Dans un article paru dans la Revue des Loyers de mai 2005, nous dénoncions une décision de la chambre commerciale de la Cour de Cassation du 7 juillet 2004, génératrice d’une grande insécurité juridique pour les agents commerciaux non salariés.

À la suite de cet arrêt le législateur a fort heureusement très vite réagi.

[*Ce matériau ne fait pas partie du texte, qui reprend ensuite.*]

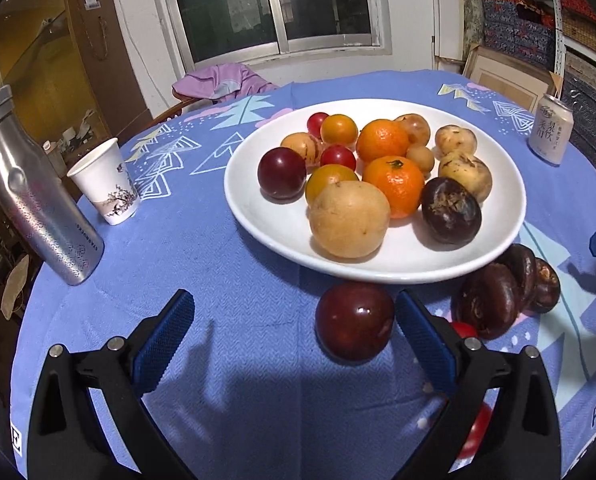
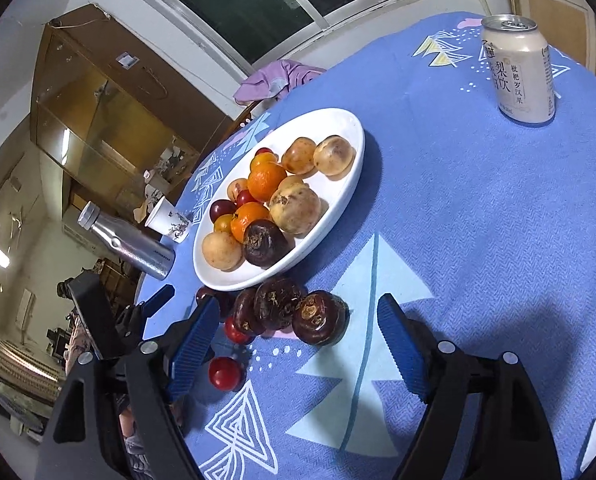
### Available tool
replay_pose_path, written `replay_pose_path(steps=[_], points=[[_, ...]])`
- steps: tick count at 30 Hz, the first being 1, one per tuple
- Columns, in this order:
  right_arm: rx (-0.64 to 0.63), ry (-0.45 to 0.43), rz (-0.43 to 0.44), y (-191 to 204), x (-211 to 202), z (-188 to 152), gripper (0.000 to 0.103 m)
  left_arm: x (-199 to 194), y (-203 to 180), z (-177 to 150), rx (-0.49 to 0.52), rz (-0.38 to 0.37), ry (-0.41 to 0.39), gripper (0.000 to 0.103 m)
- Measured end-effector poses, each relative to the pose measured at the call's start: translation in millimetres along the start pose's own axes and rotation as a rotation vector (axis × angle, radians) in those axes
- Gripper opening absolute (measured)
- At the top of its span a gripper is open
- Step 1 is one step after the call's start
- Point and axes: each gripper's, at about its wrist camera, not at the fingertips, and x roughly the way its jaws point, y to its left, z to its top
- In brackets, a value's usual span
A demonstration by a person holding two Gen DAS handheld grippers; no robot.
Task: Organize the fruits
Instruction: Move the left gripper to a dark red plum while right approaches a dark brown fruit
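step: we line up a pick | left gripper (image 1: 293, 316): spread, empty | plum (image 1: 354, 321): on the tabletop (image 1: 225, 264), just near of the plate (image 1: 510, 184), inside the gap, right of centre, round | right gripper (image 2: 298, 344): spread, empty, facing 3 dark fruits (image 2: 293, 310) | nearer: left
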Motion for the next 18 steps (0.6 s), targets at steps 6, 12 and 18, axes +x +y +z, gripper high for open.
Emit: replay_pose_path(steps=[6,12,18], points=[[0.000,0.028,-0.006,-1.1,4.5,-1.8,0.082,7.4,12.1,-0.5,-0.042,-0.035,0.027,0.099],[-0.005,0.040,-0.009,0.2,6.0,-3.0,0.083,0.6,16.6,-8.7,-0.006,0.002,0.025,0.099],[-0.017,0.031,-0.007,1.3,3.2,-3.6,0.083,-11.8,26.4,-19.5,-0.019,0.015,0.013,0.099]])
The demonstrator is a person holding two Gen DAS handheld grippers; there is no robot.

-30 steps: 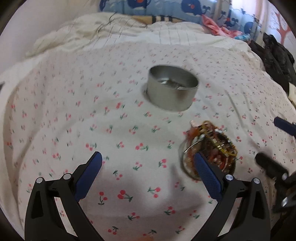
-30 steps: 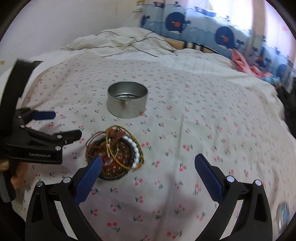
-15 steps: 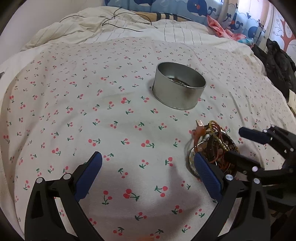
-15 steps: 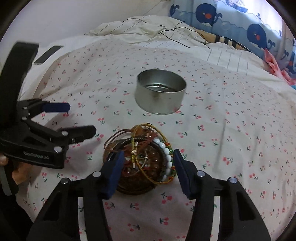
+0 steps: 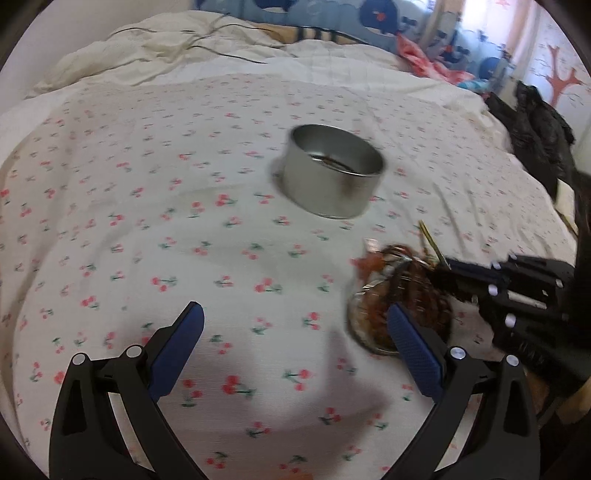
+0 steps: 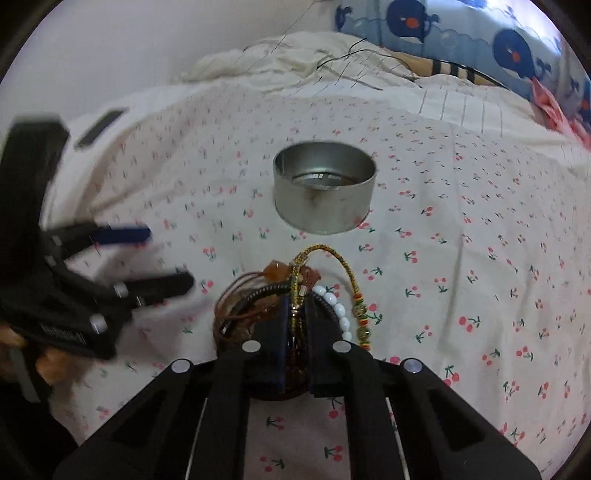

Ainsi en vertu de l’article 97 de la LOI n° 2006-872 du 13 juillet 2006 portant engagement national pour le logement, l’article 4 de la loi n° 70-9 du 2 janvier 1970 réglementant les conditions d’exercice des activités relatives à certaines opérations portant sur les immeubles et les fonds de commerce a été complété par deux alinéas ainsi rédigés :


«
Les dispositions du chapitre IV du titre III du livre Ier du code de commerce sont applicables aux personnes visées au premier alinéa lorsqu’elles ne sont pas salariées. Toutefois, ces personnes ne peuvent recevoir ou détenir des sommes d’argent, des biens, des effets ou des valeurs ou en disposer à l’occasion des activités visées à l’article 1er de la présente loi. Elles ne peuvent donner des consultations juridiques ou rédiger des actes sous seing privé, à l’exception de mandats conclus au profit du titulaire de la carte professionnelle visée à l’article 3.
« Celles d’entre elles qui exercent déjà leur activité à titre non salarié à la date d’entrée en vigueur de la loi n° 2006-872 du 13 juillet 2006 portant engagement national pour le logement doivent s’immatriculer en qualité d’agents commerciaux dans les neuf mois à compter de cette date.
»

Désormais l’agent Commercial en immobilier est un travailleur indépendant inscrit au Registre Spécial des Agents Commerciaux (RSAC), tenu au greffe du tribunal de commerce.